* Assignment
Set down all the data again. Change nothing.

::: Records for the task

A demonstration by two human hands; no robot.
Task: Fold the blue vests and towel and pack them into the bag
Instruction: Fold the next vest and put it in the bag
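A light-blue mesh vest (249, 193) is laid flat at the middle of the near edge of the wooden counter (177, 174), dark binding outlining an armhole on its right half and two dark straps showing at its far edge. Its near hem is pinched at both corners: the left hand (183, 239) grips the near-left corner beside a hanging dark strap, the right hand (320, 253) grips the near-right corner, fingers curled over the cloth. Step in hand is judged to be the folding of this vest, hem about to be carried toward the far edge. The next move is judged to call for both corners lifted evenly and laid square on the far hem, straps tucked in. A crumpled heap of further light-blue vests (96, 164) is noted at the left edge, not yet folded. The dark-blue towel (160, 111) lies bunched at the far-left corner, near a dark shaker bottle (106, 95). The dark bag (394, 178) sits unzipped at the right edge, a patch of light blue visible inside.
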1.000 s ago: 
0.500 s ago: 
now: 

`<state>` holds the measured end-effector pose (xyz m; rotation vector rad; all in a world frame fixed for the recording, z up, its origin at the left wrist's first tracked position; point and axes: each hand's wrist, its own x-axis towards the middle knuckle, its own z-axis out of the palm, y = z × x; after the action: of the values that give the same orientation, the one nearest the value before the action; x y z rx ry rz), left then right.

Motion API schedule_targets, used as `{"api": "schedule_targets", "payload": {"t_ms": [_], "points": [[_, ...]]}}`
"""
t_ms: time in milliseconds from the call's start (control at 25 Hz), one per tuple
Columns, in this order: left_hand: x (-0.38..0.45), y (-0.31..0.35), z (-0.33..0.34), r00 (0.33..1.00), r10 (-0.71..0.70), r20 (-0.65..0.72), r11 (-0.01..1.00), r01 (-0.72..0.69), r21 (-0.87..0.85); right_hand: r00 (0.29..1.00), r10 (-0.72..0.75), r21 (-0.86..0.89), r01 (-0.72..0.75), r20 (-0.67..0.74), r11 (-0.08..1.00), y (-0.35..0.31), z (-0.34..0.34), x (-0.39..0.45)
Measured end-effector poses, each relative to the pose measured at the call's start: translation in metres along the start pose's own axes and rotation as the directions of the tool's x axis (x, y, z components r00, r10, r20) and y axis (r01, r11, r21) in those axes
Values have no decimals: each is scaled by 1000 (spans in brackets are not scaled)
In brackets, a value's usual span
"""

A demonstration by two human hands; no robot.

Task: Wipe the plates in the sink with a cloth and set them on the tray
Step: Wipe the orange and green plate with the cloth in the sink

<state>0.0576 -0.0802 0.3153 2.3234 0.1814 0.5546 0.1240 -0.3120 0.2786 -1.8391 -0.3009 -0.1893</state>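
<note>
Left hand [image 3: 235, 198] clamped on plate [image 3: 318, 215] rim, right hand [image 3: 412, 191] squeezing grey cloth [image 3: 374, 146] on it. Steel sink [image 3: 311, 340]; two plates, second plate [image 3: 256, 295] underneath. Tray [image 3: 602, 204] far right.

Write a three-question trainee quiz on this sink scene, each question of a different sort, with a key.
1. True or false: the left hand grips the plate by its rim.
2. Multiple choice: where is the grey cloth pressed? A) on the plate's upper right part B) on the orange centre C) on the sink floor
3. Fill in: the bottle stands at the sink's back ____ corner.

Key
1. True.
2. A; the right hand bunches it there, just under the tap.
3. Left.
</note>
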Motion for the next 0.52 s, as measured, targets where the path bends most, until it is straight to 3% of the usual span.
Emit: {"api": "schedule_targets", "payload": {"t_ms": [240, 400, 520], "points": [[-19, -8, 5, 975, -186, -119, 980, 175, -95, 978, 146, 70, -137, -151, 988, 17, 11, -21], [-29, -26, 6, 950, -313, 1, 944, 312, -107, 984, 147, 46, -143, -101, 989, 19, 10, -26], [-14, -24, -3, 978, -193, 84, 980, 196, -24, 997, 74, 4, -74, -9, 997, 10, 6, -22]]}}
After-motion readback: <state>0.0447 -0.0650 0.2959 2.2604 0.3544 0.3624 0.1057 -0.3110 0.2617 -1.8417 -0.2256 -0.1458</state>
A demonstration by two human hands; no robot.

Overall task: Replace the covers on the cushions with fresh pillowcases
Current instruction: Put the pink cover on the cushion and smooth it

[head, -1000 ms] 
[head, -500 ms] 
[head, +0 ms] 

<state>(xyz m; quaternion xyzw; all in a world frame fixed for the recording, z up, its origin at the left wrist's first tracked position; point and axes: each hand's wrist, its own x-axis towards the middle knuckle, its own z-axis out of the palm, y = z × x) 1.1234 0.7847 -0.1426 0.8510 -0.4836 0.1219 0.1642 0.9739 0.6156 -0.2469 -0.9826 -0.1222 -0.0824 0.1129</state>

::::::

* Written reply
A demonstration by two human hands; no robot.
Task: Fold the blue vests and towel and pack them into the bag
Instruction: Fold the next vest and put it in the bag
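A light-blue mesh vest (249, 193) is laid flat at the middle of the near edge of the wooden counter (177, 174), dark binding outlining an armhole on its right half and two dark straps showing at its far edge. Its near hem is pinched at both corners: the left hand (183, 239) grips the near-left corner beside a hanging dark strap, the right hand (320, 253) grips the near-right corner, fingers curled over the cloth. Step in hand is judged to be the folding of this vest, hem about to be carried toward the far edge. The next move is judged to call for both corners lifted evenly and laid square on the far hem, straps tucked in. A crumpled heap of further light-blue vests (96, 164) is noted at the left edge, not yet folded. The dark-blue towel (160, 111) lies bunched at the far-left corner, near a dark shaker bottle (106, 95). The dark bag (394, 178) sits unzipped at the right edge, a patch of light blue visible inside.
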1.000 s ago: 
0.500 s ago: 
now: 

`<state>` holds the measured end-effector pose (xyz m; rotation vector rad; all in a world frame fixed for the recording, z up, its origin at the left wrist's first tracked position; point and axes: each hand's wrist, its own x-axis towards the middle knuckle, its own z-axis out of the palm, y = z × x; after the action: of the values that give the same orientation, the one nearest the value before the action; x y z rx ry rz), left then right.

Motion API schedule_targets, used as `{"api": "schedule_targets", "payload": {"t_ms": [_], "points": [[_, ...]]}}`
"""
t_ms: time in milliseconds from the call's start (control at 25 Hz), one per tuple
Columns, in this order: left_hand: x (-0.38..0.45), y (-0.31..0.35), z (-0.33..0.34), r00 (0.33..1.00), r10 (-0.71..0.70), r20 (-0.65..0.72), r11 (-0.01..1.00), r01 (-0.72..0.69), r21 (-0.87..0.85); right_hand: r00 (0.29..1.00), r10 (-0.72..0.75), r21 (-0.86..0.89), r01 (-0.72..0.75), r20 (-0.67..0.74), r11 (-0.08..1.00), y (-0.35..0.31), z (-0.34..0.34), x (-0.39..0.45)
Measured end-effector poses, each relative to the pose measured at the call's start: translation in metres along the start pose's own axes and rotation as the directions of the tool's x axis (x, y, z components r00, r10, r20) and y axis (r01, r11, r21) in those axes
Values have no decimals: each is scaled by 1000 (spans in brackets are not scaled)
In brackets, a value's usual span
"""

A demonstration by two human hands; no robot.

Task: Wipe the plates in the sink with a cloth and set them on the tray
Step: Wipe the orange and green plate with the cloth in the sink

<state>0.0576 -0.0802 0.3153 2.3234 0.1814 0.5546 0.1240 -0.3120 0.2786 -1.8391 -0.3009 -0.1893</state>
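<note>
Left hand [image 3: 235, 198] clamped on plate [image 3: 318, 215] rim, right hand [image 3: 412, 191] squeezing grey cloth [image 3: 374, 146] on it. Steel sink [image 3: 311, 340]; two plates, second plate [image 3: 256, 295] underneath. Tray [image 3: 602, 204] far right.

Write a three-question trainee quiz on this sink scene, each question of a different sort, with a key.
1. True or false: the left hand grips the plate by its rim.
2. Multiple choice: where is the grey cloth pressed? A) on the plate's upper right part B) on the orange centre C) on the sink floor
3. Fill in: the bottle stands at the sink's back ____ corner.

Key
1. True.
2. A; the right hand bunches it there, just under the tap.
3. Left.
</note>
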Motion for the next 0.52 s, as measured, targets where the path bends most, until it is straight to 3% of the usual span.
Emit: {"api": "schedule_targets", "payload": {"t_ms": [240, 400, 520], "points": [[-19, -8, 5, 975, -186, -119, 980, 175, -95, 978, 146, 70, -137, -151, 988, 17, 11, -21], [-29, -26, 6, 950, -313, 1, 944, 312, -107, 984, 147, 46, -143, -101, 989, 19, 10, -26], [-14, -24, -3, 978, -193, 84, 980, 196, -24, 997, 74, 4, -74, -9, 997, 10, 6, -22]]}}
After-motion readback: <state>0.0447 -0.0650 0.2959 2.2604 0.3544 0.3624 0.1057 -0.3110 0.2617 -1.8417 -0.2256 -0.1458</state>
A demonstration by two human hands; no robot.

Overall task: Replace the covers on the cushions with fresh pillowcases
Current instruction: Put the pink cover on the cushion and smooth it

[head, -1000 ms] 
[head, -500 ms] 
[head, +0 ms] 

<state>(xyz m; quaternion xyzw; all in a world frame fixed for the recording, z up, its origin at the left wrist's first tracked position; point and axes: each hand's wrist, its own x-axis towards the middle knuckle, its own z-axis out of the palm, y = z × x) 1.1234 0.7847 -0.1426 0.8510 -0.4836 0.1219 0.1642 0.9739 0.6156 -0.2469 -0.9826 -0.1222 -0.0824 0.1129</state>

This answer is now finished.